17. system according to claim 12 also comprises:

The texture feature extraction module is used to extract described textural characteristics;

And wherein,, carry out the motion vector reliability classification to described by the described textural characteristics of block sort module according to described.

18. system according to claim 12 also comprises:

Piecemeal and search module are used for the designated frame piecemeal with described input video, and to the physical block searching motion vector of described designated frame so that described physical block is generated block-matching error; And

The texture feature extraction module is used to extract the textural characteristics of described physical block;

And wherein, described by described block-matching error and the textural characteristics of block sort module according to described physical block, described physical block is carried out the motion vector reliability classification.

19. system according to claim 16, wherein piecemeal and search module comprise:

Generate the device of lower resolution grayscale image from described input video;

With the preliminary dimension template central area of the gray level image of described designated is divided into a plurality of device;

To described physical block, and described designated frame corresponding reference frame in, the piece of block-matching error minimum between search and the described physical block and the device of position thereof, thereby determine the motion vector of block-matching error minimum; And

Calculate the adjacent block of piece position of described smallest blocks matching error correspondence and the device of the block-matching error between the described physical block.

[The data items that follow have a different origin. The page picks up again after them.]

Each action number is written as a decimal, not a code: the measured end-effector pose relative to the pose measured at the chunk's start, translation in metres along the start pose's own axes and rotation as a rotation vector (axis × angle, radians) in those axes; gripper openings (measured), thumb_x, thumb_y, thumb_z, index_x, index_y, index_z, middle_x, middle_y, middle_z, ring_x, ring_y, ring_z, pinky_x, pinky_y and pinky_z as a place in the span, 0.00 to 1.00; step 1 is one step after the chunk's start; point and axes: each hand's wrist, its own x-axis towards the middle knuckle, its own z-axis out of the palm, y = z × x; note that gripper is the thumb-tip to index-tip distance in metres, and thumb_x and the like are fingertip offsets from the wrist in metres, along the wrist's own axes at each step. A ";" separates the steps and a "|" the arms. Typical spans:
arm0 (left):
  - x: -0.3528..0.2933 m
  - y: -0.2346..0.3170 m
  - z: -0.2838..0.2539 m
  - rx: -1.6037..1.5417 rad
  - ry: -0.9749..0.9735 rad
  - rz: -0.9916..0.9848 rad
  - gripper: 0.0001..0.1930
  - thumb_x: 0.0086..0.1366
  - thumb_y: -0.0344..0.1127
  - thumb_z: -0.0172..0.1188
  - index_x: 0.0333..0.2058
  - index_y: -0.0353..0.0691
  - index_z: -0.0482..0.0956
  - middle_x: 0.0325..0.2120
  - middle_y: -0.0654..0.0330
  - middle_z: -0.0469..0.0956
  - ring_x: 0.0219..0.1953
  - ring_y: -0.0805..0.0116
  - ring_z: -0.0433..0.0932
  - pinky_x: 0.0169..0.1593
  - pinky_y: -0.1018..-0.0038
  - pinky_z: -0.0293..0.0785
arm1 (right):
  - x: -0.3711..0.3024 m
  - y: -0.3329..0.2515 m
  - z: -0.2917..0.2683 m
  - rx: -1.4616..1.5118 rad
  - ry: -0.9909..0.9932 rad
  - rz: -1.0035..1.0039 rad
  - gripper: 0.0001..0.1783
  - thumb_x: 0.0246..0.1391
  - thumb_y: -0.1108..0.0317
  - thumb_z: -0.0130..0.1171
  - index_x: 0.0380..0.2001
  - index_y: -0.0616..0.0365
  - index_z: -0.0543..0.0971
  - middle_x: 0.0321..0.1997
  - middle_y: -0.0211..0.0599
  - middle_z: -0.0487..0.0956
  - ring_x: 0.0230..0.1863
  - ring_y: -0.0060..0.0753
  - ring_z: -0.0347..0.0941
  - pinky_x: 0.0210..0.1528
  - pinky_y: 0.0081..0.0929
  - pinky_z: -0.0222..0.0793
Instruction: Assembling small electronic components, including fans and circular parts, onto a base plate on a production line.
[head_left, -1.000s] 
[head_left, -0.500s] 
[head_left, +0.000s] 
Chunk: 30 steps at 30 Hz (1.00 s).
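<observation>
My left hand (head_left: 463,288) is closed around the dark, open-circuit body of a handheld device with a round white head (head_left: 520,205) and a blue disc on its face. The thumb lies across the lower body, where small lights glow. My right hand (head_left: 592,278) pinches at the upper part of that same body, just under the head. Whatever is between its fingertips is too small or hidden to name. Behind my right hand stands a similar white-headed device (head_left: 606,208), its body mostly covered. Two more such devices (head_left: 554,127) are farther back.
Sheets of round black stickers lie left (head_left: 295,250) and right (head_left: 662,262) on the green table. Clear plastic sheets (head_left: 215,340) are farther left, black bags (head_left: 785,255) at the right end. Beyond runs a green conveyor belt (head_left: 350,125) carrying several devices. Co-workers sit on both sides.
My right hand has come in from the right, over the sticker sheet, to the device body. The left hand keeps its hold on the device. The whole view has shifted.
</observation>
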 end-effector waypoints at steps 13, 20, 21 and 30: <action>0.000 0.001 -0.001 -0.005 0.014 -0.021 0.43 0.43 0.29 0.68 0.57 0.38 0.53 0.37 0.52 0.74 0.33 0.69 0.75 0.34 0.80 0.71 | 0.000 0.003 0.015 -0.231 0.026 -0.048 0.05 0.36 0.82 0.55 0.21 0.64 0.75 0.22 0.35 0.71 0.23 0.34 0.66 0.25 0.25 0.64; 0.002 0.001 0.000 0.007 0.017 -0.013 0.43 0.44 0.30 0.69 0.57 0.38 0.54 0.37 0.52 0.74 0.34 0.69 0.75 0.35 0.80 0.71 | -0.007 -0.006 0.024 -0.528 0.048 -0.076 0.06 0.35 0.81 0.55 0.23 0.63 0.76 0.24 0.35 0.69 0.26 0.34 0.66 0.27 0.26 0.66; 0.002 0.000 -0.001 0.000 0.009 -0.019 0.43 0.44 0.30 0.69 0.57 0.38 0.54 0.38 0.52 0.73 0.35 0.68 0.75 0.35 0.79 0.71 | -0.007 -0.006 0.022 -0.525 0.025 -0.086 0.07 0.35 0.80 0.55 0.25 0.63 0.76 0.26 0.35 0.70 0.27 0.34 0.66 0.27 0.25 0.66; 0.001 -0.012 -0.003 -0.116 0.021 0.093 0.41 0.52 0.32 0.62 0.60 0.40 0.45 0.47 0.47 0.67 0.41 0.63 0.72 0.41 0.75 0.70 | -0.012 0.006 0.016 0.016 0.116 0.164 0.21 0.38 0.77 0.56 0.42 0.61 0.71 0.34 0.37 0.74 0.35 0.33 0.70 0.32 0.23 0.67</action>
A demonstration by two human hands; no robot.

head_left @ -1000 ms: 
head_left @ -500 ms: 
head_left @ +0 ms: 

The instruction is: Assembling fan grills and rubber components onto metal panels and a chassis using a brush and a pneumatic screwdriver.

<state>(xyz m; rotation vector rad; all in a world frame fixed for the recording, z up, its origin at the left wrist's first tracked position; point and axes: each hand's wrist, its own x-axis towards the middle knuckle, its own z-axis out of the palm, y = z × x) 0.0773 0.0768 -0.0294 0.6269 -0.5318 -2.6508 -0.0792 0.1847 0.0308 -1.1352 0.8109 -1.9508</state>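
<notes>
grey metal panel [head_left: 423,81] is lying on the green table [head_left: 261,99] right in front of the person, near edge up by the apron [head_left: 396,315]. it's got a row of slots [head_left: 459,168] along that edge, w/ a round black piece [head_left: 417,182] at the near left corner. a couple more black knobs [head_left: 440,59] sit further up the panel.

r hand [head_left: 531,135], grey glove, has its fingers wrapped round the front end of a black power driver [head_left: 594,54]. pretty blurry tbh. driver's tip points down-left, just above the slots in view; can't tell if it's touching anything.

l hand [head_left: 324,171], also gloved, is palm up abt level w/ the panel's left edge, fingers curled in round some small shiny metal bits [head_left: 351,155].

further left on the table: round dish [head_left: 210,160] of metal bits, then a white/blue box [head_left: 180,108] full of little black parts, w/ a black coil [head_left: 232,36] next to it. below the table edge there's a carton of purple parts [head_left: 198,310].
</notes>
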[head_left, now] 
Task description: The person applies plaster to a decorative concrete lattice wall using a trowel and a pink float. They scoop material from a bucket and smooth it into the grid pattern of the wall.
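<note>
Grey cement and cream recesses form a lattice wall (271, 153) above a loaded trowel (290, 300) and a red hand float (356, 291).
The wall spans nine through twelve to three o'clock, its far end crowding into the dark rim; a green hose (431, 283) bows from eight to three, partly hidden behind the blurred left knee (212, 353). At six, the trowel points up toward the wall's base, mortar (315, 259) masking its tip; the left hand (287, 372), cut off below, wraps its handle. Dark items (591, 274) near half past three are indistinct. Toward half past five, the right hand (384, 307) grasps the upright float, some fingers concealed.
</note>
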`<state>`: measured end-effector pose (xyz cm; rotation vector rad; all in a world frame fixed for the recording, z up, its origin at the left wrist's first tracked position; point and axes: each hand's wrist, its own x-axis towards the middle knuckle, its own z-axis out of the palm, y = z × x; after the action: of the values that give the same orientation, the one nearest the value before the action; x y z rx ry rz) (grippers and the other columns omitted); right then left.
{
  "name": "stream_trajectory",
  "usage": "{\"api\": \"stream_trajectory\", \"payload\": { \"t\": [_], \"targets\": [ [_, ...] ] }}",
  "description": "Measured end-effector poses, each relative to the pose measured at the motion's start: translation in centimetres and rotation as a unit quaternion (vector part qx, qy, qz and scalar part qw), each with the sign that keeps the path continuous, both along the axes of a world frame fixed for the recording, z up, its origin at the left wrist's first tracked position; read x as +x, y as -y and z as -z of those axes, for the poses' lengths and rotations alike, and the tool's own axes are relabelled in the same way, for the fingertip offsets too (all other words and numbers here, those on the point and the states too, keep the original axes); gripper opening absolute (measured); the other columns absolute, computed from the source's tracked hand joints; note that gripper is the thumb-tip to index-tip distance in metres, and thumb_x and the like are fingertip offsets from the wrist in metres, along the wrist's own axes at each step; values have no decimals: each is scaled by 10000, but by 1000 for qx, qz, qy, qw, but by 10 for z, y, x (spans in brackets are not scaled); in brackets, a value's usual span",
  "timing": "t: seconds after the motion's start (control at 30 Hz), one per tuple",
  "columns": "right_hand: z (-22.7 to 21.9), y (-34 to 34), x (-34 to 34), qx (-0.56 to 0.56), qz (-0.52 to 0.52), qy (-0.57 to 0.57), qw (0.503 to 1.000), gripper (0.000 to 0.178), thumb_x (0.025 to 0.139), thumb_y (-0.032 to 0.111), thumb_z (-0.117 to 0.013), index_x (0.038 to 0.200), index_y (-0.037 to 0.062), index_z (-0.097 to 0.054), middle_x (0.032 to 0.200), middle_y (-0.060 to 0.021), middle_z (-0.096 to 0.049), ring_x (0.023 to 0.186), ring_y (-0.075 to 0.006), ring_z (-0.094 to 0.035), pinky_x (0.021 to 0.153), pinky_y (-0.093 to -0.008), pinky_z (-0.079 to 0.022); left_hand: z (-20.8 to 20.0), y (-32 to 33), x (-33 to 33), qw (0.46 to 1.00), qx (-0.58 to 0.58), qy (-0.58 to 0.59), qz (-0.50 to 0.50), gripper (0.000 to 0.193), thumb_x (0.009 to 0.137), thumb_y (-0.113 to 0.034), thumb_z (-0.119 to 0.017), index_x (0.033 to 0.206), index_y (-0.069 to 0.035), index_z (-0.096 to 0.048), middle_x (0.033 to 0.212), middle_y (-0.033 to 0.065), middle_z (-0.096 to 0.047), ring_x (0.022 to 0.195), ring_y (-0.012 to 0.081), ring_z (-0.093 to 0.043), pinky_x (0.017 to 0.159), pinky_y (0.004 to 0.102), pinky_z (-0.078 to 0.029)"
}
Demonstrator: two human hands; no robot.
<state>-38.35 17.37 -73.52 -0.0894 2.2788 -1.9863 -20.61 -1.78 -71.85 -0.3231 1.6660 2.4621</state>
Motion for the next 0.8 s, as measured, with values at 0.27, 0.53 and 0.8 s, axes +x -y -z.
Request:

20. system according to claim 19, wherein:

21. system according to claim 17, wherein:

The texture feature extraction module is calculated the texture strength of described physical block in all directions from described physical block and surrounding pixel thereof, obtains maximal value and the minimum value and the texture principal direction of the texture strength of described physical block.

22. system according to claim 18 wherein comprises by the block sort module:

According to the textural characteristics of described block-matching error and described physical block, the device that carries out the quadric surface match, obtain the surface fitting coefficient; And

With described textural characteristics and described surface fitting coefficient, as the feature of motion vector reliability evaluation, utilize sorter that statistical learning obtains, described physical block carried out the device of motion vector reliability classification.